▶ [Work to complete]
Retrieve all lines below that have the string "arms".

▶ [Data for this task]
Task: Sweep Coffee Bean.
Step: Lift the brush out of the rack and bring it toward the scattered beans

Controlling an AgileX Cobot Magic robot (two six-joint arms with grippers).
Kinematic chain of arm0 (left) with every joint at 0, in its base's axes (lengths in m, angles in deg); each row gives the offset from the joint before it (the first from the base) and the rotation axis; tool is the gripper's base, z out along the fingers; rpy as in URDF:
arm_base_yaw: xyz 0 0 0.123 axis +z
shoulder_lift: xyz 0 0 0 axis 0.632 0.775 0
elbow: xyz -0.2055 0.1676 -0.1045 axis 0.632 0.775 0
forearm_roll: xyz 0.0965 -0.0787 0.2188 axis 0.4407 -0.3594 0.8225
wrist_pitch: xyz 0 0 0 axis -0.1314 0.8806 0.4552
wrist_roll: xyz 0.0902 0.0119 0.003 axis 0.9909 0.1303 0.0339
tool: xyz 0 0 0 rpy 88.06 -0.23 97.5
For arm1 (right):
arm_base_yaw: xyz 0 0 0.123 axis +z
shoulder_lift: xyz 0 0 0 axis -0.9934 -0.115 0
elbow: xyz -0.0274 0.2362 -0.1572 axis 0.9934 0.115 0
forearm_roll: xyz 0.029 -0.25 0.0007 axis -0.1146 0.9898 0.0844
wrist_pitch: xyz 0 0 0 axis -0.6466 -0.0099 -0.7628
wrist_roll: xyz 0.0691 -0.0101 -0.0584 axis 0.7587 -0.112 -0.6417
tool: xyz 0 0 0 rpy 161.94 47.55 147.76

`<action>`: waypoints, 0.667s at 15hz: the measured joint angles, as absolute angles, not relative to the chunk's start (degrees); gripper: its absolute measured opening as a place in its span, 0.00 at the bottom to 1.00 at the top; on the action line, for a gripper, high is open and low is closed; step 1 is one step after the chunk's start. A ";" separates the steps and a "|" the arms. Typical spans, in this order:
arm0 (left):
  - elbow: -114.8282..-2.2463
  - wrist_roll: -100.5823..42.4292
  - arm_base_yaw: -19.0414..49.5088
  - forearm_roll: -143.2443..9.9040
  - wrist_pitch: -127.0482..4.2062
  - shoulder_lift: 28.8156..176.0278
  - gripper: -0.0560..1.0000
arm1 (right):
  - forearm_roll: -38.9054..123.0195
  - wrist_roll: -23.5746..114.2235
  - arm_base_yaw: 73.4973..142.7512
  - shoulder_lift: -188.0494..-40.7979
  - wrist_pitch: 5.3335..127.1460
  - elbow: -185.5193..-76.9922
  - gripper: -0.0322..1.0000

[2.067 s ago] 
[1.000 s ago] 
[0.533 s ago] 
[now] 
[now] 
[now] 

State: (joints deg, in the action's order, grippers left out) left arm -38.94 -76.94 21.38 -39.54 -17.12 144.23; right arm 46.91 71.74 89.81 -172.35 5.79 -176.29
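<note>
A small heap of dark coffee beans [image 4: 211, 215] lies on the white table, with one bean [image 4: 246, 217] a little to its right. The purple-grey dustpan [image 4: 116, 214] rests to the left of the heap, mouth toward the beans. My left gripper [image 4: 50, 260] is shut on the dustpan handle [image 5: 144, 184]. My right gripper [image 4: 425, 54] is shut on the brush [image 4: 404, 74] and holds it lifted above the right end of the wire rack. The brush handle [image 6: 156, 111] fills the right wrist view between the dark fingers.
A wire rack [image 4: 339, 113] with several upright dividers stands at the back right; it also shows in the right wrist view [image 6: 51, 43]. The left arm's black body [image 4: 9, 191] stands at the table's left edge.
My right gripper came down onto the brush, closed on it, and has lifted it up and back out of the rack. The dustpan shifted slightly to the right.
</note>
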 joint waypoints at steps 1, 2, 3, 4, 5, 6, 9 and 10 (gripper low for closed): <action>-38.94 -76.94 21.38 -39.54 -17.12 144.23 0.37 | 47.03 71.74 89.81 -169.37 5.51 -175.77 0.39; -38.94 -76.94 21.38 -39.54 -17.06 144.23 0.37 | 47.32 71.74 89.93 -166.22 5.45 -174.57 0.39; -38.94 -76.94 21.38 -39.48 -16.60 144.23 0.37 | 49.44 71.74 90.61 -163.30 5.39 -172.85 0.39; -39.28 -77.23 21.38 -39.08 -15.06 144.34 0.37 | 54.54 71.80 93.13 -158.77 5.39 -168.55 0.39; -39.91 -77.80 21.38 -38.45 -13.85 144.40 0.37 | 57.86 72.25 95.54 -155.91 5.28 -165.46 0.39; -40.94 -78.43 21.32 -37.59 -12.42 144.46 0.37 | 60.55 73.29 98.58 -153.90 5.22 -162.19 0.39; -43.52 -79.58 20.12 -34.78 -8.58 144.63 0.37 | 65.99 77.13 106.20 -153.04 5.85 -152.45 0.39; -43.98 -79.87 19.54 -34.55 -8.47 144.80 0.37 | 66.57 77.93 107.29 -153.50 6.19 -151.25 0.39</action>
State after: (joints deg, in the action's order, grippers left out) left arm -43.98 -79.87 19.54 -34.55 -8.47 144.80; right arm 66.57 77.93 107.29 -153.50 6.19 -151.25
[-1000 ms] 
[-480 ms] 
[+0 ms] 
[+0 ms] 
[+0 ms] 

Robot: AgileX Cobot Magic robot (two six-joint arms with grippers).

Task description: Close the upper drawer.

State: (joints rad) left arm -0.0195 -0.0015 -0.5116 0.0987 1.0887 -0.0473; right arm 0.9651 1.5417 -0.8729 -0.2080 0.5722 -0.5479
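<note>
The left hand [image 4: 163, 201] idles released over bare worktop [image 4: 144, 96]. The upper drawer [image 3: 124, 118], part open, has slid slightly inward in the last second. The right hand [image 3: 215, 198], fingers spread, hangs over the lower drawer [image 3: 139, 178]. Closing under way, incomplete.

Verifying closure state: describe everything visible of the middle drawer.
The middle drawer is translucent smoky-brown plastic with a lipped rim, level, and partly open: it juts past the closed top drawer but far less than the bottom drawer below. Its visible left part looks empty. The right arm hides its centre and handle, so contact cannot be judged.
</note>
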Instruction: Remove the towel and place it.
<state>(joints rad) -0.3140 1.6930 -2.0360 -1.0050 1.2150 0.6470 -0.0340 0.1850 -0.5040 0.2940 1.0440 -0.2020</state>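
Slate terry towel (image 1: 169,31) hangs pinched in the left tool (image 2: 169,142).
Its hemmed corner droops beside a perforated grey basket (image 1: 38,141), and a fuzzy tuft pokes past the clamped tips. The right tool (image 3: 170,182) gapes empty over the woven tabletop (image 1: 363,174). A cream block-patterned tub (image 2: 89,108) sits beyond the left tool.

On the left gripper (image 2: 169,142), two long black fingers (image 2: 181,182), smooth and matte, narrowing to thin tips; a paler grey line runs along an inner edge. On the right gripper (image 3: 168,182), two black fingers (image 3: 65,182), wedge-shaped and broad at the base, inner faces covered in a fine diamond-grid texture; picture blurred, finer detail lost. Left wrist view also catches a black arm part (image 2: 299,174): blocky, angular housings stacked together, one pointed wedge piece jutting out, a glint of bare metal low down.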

▶ [Result for this exercise]
Controlling an AgileX Cobot Magic robot (two six-joint arms with grippers).
`<action>`: waypoints, 0.667s at 15hz: the measured joint angles, as absolute angles, not relative to the chunk's start (degrees); gripper: its absolute measured opening as a place in its span, 0.00 at the bottom to 1.00 at the top; on the action line, for a gripper, high is open and low is closed; step 1 is one step after the chunk's start. A ";" separates the steps and a "|" the arms. Typical spans, in this order:
Robot: AgileX Cobot Magic robot (two six-joint arms with grippers).

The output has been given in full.